A real world examples of this can be seen all over China. The below narrative of God’s grassroots transformation of a community is taken from Oblau’s field notes, recorded in Fujian Province (May 1997):
“Xiyang, an extremely poor village in the coastal mountains of Fujian Province. Church history in Xiyang village covers scarcely 30 years. It originated through three experiences, one of sudden death and two of apparently divine healing. A young girl from Xiyang had been sold by her parents into marriage to a man from another province. When she arrived at her in-laws', her fiancé had suddenly died. But instead of blaming her for bringing bad luck, which would have been expected, the grieving parents received her in generous hospitality. They turned out to be Christians, and under their influence the young woman from Xiyang became a Christian herself. After some time, she moved home to Xiyang, where she openly confessed her faith but managed to win over only a few elderly women, until one day a nine-year-old boy fell into the village pond and almost drowned. He was pulled out of the water unconscious and carried home. Since the village had no real road connection and the next clinic was very far, his parents and their neighbors resigned themselves to his fate. The Christian believers, however, came and sat at the boy's bedside, asking God for the boy's life, until many hours later he awoke and recovered quickly and fully. As a result, many young people and entire families joined the Christian group.

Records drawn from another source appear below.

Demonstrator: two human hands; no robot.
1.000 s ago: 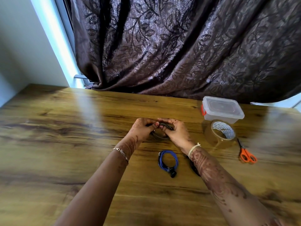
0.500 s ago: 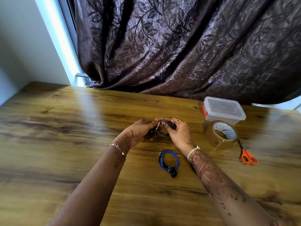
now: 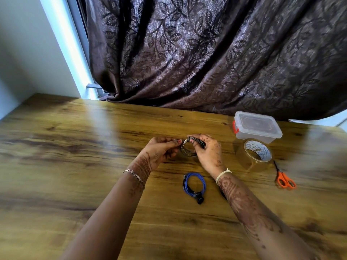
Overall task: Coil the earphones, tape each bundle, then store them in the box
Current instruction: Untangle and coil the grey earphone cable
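Observation:
At the table's middle, both hands hold a coil of dark earphones just above the wood. My right hand grips the coil's right side. My left hand pinches the coil's left edge near a pale plug tip. A blue coiled earphone bundle lies flat on the table, nearer to me than the hands. Another dark bundle shows only as a sliver under my right forearm. The clear plastic box, lid on, with a red clip, stands at the back right.
A roll of clear tape stands in front of the box. Orange-handled scissors lie to its right. A dark patterned curtain hangs along the wooden table's far edge. A white wall is on the left.
The dark coil has turned a little in my hands, and my left fingers have shifted to its left edge. The view has tilted slightly. Everything on the table stays put.

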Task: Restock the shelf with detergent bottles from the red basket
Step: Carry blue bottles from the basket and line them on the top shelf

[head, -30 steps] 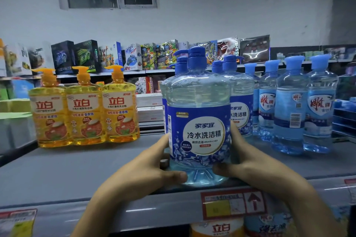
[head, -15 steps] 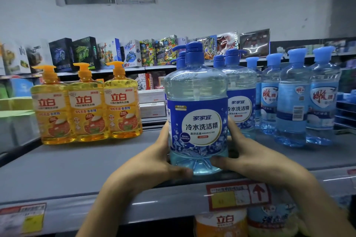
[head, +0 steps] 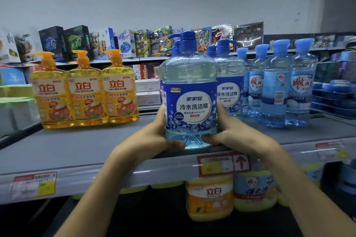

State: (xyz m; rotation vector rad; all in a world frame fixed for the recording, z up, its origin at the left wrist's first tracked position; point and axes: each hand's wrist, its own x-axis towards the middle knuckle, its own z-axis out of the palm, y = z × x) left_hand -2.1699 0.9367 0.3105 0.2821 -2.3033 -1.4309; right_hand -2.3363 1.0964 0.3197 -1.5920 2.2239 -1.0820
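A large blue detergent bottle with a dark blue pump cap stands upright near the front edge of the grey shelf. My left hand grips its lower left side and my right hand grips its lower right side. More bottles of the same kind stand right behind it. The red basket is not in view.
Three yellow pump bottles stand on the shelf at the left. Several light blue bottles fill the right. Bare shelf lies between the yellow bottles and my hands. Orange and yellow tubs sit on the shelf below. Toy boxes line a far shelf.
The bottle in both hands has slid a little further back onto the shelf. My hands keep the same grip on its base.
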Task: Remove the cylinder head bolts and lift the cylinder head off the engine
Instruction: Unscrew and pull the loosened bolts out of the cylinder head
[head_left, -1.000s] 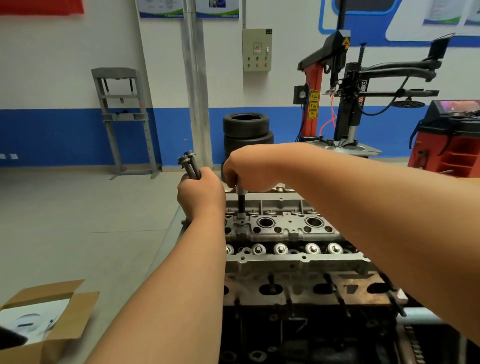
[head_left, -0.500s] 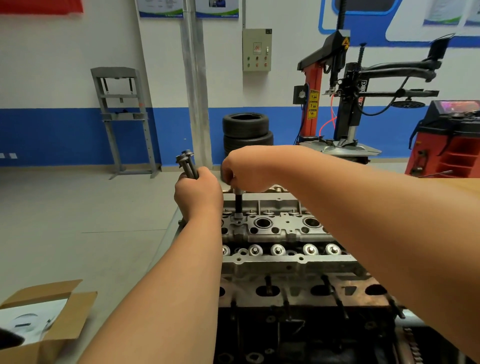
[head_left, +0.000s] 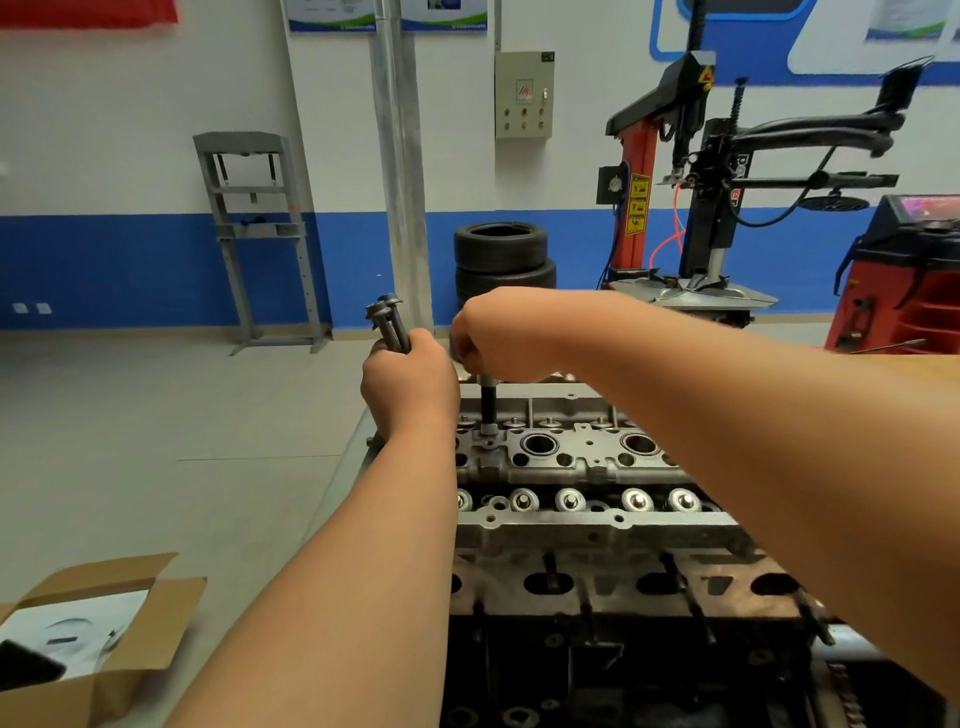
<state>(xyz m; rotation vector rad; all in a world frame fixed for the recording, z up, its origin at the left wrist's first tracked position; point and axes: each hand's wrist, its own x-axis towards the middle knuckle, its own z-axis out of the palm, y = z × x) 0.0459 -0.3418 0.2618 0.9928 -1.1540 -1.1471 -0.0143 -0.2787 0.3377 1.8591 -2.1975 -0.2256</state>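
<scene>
The aluminium cylinder head (head_left: 571, 457) sits on the dark engine block (head_left: 597, 587) in front of me. My left hand (head_left: 410, 382) grips a bundle of removed head bolts (head_left: 388, 322), their heads sticking up past my fist at the head's far left corner. My right hand (head_left: 491, 338) is curled round the top of a dark head bolt (head_left: 488, 405) that stands upright, partly out of its hole near the far left end of the head. Its lower end is still in the casting.
An open cardboard box (head_left: 98, 639) lies on the floor at lower left. Beyond the engine stand stacked tyres (head_left: 503, 260), a grey pillar (head_left: 400, 171), a grey press frame (head_left: 260, 239), a tyre changer (head_left: 691, 208) and a red machine (head_left: 904, 275) at right.
The upright bolt in my right hand has risen slightly out of the head. My left hand with its bolts has barely shifted.
</scene>
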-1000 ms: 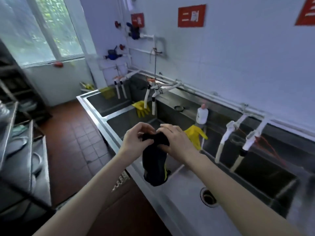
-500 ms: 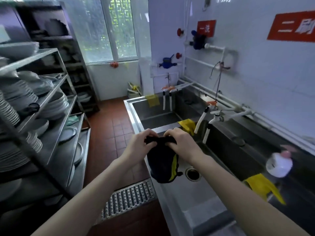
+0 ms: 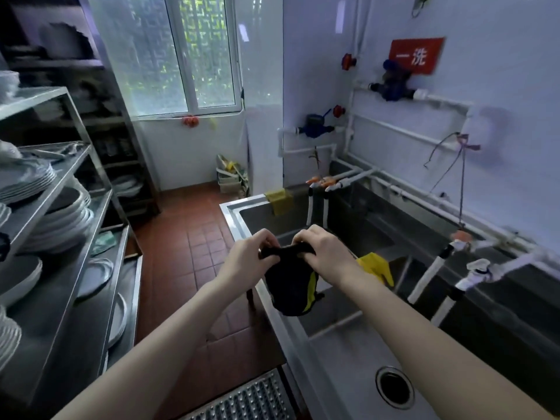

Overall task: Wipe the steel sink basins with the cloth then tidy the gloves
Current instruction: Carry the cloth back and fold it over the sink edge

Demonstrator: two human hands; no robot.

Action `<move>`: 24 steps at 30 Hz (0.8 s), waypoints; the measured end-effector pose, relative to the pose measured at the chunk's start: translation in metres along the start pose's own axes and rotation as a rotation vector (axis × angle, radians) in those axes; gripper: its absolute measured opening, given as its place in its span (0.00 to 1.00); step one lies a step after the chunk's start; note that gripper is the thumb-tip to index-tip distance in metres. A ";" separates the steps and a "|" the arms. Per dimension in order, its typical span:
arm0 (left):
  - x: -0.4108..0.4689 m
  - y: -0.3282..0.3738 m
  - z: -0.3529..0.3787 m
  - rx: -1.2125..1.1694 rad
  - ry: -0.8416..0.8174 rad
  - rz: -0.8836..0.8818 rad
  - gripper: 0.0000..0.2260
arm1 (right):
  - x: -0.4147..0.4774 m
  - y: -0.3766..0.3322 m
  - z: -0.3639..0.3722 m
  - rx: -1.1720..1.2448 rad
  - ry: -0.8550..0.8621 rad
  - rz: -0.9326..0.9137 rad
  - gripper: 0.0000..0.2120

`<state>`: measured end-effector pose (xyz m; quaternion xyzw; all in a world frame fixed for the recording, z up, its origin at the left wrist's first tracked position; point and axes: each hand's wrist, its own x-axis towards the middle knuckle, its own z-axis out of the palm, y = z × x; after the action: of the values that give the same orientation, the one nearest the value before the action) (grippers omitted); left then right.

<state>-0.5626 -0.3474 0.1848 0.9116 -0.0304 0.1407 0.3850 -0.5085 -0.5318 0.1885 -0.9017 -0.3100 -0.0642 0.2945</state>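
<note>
Red-tiled floor (image 3: 197,237) was noted between a steel rack (image 3: 100,207) loaded with plates (image 3: 27,180) on the left and a row of steel sink basins (image 3: 348,359) along the white wall on the right.

Cloth (image 3: 292,286), black with a yellow edge: held in the air above the front rim of the sink, hanging free over the near basin. No contact with the steel was seen.

Left grip (image 3: 248,262): clamped on one end of the cloth's bunched top edge. Right grip (image 3: 324,256): clamped on the other end, with a short twisted band of fabric stretched between the two.

Judgement: the cloth was held up by its top edge so that it could be shaken out or refolded into a pad. Wiping was not yet under way.

Yellow glove (image 3: 375,265): draped over a divider between basins, just behind the right wrist, apparently left to hang. Its near part was covered by the wrist.

Second yellow item (image 3: 278,200): hung over the far end rim. Glove or rag could not be told.

Drain (image 3: 395,386) of the near basin was visible. Floors of the farther basins were dark and partly blocked by the cloth and hands, so their condition could not be assessed. Several fingertips were buried in the fabric. Rack contents were smeared by blur.
</note>
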 end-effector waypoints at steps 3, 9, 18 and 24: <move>0.057 -0.030 0.002 -0.007 -0.050 0.017 0.10 | 0.057 0.026 0.014 -0.007 -0.024 0.020 0.12; 0.162 -0.085 0.013 -0.017 -0.050 -0.026 0.12 | 0.165 0.084 0.043 0.000 -0.059 -0.005 0.11; 0.286 -0.169 0.021 -0.027 -0.106 -0.107 0.09 | 0.299 0.137 0.098 -0.035 -0.076 0.016 0.10; 0.367 -0.246 0.016 -0.043 -0.167 -0.080 0.09 | 0.385 0.159 0.148 -0.065 -0.091 0.083 0.11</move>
<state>-0.1665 -0.1665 0.1061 0.9123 -0.0292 0.0479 0.4057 -0.1160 -0.3475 0.1037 -0.9249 -0.2831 -0.0207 0.2529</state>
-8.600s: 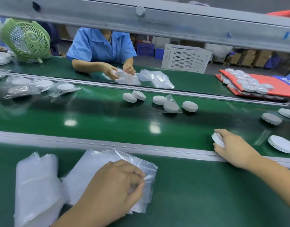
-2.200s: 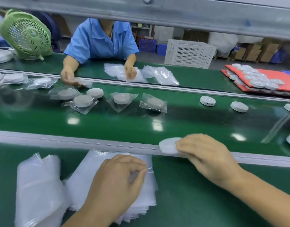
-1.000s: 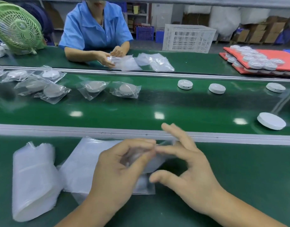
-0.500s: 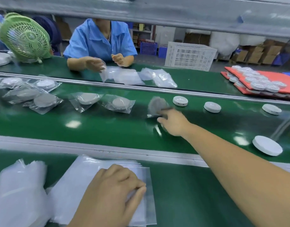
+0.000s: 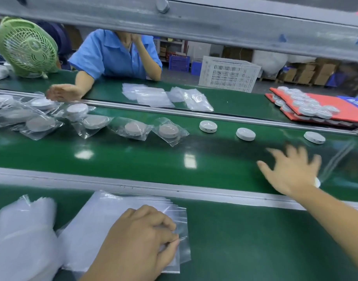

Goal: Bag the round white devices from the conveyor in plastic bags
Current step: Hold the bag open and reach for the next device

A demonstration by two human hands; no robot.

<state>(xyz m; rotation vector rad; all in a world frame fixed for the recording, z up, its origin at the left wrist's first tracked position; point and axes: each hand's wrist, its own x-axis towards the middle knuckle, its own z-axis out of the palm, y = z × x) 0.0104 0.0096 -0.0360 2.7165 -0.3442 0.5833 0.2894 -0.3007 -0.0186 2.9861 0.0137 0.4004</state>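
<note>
Above the conveyor, right hand spread; left hand pinches edge of bags

Green conveyor belt runs left-right between two green bench strips. On belt: bagged devices crowded at left, three bare white devices in a spaced row toward right. Near bench: stack of flat plastic bags, edges fanned, crumpled bag bundle touching its left side. Far bench: two loose bag piles, red trays carrying more devices, green fan at left end.
</note>
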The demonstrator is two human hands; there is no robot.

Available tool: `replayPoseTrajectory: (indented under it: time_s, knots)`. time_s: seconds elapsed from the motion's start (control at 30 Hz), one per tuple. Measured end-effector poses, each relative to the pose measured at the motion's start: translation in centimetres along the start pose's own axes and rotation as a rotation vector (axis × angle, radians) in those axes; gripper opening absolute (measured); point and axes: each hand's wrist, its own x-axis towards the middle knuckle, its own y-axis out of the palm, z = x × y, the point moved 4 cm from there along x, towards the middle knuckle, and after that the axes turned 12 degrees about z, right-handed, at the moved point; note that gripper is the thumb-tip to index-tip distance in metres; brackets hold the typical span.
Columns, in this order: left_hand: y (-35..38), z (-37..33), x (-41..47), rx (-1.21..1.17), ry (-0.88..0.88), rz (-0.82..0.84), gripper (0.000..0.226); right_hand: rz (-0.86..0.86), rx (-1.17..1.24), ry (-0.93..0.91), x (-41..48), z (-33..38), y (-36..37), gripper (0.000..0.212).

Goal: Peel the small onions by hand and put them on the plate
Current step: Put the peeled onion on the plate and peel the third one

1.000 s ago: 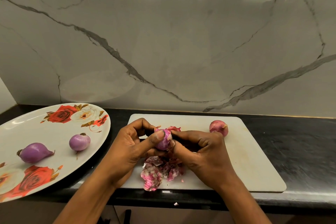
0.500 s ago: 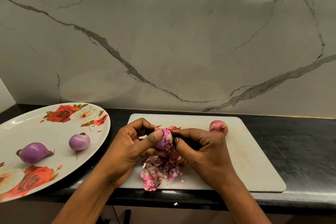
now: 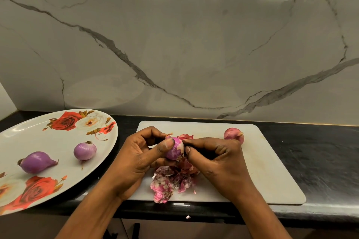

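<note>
A: Where's the onion [image 3: 174, 150]?
B: Above the cutting board [image 3: 272, 170], pinched in the left hand [image 3: 136, 159]; the right hand [image 3: 219, 159] grips its loose skin.
A: And around it?
B: Peels [image 3: 171, 182] beneath, 1 unpeeled onion [image 3: 233, 135] behind, 2 peeled onions [image 3: 84, 150] on the plate [image 3: 29, 134].

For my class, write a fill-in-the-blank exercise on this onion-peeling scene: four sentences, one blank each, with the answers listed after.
1. The flowered plate holds ____ peeled onions.
2. Both hands work on the held onion above the white ____.
3. The unpeeled onion lies on the board to the ____ of the hands.
4. The loose skins lie on the board, not on the ____.

Answers: two; cutting board; right; plate
</note>
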Motion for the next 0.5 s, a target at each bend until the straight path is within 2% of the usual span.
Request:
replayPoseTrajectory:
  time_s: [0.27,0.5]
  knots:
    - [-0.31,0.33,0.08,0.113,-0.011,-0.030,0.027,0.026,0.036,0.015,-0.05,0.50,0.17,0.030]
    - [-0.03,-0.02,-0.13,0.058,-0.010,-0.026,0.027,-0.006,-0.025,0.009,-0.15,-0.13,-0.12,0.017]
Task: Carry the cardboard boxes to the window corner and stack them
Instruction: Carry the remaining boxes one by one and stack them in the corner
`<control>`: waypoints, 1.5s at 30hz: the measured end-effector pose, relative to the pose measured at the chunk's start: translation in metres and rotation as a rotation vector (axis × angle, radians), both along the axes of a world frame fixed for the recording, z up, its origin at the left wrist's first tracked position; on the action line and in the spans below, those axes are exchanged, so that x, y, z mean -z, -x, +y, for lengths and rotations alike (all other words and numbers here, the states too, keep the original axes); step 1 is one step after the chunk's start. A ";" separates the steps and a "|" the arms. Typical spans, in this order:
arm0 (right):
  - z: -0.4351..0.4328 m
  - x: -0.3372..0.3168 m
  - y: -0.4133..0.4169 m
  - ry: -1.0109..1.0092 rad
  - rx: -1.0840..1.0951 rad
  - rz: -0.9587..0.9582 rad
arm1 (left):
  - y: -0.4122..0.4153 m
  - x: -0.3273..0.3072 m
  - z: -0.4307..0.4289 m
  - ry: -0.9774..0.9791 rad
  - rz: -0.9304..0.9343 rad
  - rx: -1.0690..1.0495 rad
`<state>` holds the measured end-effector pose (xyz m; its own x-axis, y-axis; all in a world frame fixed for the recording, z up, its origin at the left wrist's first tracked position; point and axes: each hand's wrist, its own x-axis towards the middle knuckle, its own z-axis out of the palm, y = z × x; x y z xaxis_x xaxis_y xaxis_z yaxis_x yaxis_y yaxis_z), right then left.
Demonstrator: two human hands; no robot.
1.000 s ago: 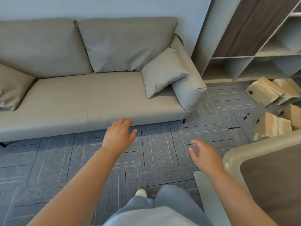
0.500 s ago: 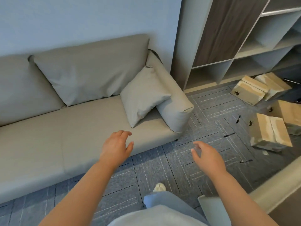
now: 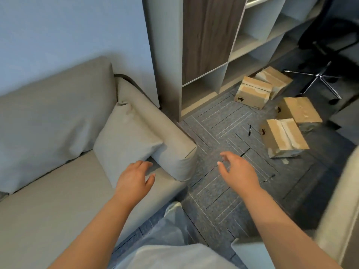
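Left hand and right hand loosely spread, empty. Cardboard boxes tumbled ahead; dark sticks, possibly pens, litter carpet: slip risk approaching.

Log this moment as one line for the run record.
phase: pre-grasp | left hand: open, empty | right hand: open, empty | cardboard boxes: four on floor, none held

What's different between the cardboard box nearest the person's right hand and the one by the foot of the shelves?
The nearest box lies out on the carpet, beyond the right hand; the shelf box sits farther off, by the shelf unit, another box close behind it. The nearest box shows mainly its taped top; the shelf box shows mainly a broad side. Both are shut brown cardboard with pale tape and a small black side mark.
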<state>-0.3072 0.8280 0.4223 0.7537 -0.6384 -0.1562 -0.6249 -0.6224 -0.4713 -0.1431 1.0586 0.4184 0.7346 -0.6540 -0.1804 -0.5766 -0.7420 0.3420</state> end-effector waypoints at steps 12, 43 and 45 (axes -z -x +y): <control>-0.107 0.024 0.035 -0.107 0.544 0.174 | -0.096 -0.010 -0.286 0.076 -0.021 0.556; -0.675 0.051 -0.018 -0.080 0.749 0.146 | -0.113 0.047 -0.866 -0.113 0.088 0.830; -0.701 0.062 -0.025 -0.120 0.822 0.160 | -0.119 0.048 -0.925 -0.134 0.097 0.915</control>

Later, a young woman called You Muhua married into Xiyang. She was a recent Christian convert. Prayers in her aunt's house church had reputedly cured her from chronic fatigue and turned her into a fervent Christian. Her personal healing testimony plus her record of nine years of schooling gave her sufficient credentials to be put in charge of preaching and pastoring in the emerging house church. Meanwhile, the social situation of the area was unhealthy and disheartening. Some young men had been sentenced to death and executed for crimes, including piracy. Poverty and destitution had led them to seek their fortune by robbing and sometimes murdering people down the coast. You's husband, too, had been involved in criminal activities. The young Christian woman, however, managed to win him over, and told all who were willing to hear that the Lord Jesus wanted people to repent from their wrongdoings and in turn would provide for their sustenance. Xiyang's new converts developed an active social life. A visitation team looked regularly after all Christian families and cared for the sick, a production team organized assistance during times of sowing and harvesting for families with insufficient labor power, a know-how team of several young people was sent to the county town to attend courses in mushroom growing and the tending of orange trees. They shared their newly acquired knowledge with Christians and non-Christians alike, and the entire village population benefited from the Christian presence in numerous ways. When the Christian congregation had outgrown You's family courtyard, the local Communist cadres provided a piece of land for a special price and helped to build a church. They had become sympathetic to Christianity as they observed how it brought social and economic development and drastically lowered the crime rate. A simple brick structure was erected. As people leave the building now, they pass underneath an inscription above the door which reads “Peace to those who go out.” [1]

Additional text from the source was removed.